╭──

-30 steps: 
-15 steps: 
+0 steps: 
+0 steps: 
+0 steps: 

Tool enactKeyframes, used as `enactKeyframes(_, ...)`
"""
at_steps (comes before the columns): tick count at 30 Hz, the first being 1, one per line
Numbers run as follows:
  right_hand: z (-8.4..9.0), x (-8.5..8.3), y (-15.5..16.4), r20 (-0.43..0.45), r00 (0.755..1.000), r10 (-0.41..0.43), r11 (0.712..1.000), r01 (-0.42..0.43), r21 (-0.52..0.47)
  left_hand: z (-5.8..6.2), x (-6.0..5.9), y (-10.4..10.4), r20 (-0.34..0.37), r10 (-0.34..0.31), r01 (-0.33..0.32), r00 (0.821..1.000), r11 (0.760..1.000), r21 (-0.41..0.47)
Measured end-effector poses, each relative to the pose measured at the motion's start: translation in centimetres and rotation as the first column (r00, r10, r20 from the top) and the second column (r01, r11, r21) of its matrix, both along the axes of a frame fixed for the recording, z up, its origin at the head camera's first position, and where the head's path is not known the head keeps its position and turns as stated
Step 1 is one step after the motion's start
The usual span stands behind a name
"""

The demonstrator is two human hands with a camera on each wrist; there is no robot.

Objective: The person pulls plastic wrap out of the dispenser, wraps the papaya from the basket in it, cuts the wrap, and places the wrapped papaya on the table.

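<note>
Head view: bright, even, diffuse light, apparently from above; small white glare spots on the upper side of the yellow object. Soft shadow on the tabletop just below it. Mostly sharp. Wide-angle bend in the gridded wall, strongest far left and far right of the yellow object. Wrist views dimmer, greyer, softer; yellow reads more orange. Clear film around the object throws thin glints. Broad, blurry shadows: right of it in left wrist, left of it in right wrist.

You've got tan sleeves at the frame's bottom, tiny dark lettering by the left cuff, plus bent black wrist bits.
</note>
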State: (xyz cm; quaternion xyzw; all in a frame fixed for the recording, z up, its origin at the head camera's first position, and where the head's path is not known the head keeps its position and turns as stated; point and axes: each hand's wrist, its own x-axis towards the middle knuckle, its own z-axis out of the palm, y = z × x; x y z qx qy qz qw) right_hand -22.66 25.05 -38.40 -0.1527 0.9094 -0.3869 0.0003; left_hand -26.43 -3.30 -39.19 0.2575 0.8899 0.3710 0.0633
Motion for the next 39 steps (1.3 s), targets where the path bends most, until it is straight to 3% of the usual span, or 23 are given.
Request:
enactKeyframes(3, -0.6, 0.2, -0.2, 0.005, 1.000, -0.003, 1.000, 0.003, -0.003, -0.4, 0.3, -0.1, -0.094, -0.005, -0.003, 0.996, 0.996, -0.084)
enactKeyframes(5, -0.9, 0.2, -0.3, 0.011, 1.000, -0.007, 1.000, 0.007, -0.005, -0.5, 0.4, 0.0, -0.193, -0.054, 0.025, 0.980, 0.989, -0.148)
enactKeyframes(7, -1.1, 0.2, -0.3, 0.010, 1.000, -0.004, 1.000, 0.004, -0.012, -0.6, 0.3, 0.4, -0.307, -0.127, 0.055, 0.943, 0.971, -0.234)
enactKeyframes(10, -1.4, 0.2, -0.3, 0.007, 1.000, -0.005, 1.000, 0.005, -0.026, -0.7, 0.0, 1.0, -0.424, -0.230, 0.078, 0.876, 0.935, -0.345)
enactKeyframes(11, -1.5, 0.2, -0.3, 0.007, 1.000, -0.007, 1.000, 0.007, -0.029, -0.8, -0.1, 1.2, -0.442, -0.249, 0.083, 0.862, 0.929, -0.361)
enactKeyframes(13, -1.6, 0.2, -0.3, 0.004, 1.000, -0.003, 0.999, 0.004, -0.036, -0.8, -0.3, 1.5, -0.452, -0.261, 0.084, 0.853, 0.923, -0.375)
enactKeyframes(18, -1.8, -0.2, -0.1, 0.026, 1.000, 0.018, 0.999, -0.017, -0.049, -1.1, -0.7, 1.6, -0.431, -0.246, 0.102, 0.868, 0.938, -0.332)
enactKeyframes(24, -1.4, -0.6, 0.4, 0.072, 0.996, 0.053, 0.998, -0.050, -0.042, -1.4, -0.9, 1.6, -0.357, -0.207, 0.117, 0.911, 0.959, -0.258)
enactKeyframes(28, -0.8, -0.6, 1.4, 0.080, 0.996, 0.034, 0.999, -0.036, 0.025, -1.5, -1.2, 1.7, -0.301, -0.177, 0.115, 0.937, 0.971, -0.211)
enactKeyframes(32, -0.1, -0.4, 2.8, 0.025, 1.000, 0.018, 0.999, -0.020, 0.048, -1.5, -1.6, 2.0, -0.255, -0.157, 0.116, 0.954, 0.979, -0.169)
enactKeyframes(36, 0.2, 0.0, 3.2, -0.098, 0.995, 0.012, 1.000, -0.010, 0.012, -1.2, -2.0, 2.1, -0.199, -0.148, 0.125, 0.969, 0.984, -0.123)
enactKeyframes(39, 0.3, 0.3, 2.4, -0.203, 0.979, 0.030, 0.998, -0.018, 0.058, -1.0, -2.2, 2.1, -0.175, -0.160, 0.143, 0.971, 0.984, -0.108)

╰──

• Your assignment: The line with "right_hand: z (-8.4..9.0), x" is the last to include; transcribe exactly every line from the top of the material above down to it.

• Answer to the exercise:
-30 steps: 
-15 steps: 
+0 steps: 
+0 steps: 
+0 steps: 

Tool enactKeyframes, used as `enactKeyframes(_, ...)`
"""
at_steps (comes before the columns): tick count at 30 Hz, the first being 1, one per line
Numbers run as follows:
  right_hand: z (-8.4..9.0), x (-8.5..8.3), y (-15.5..16.4), r20 (-0.43..0.45), r00 (0.755..1.000), r10 (-0.41..0.43), r11 (0.712..1.000), r01 (-0.42..0.43), r21 (-0.52..0.47)

No further work remains in this exercise.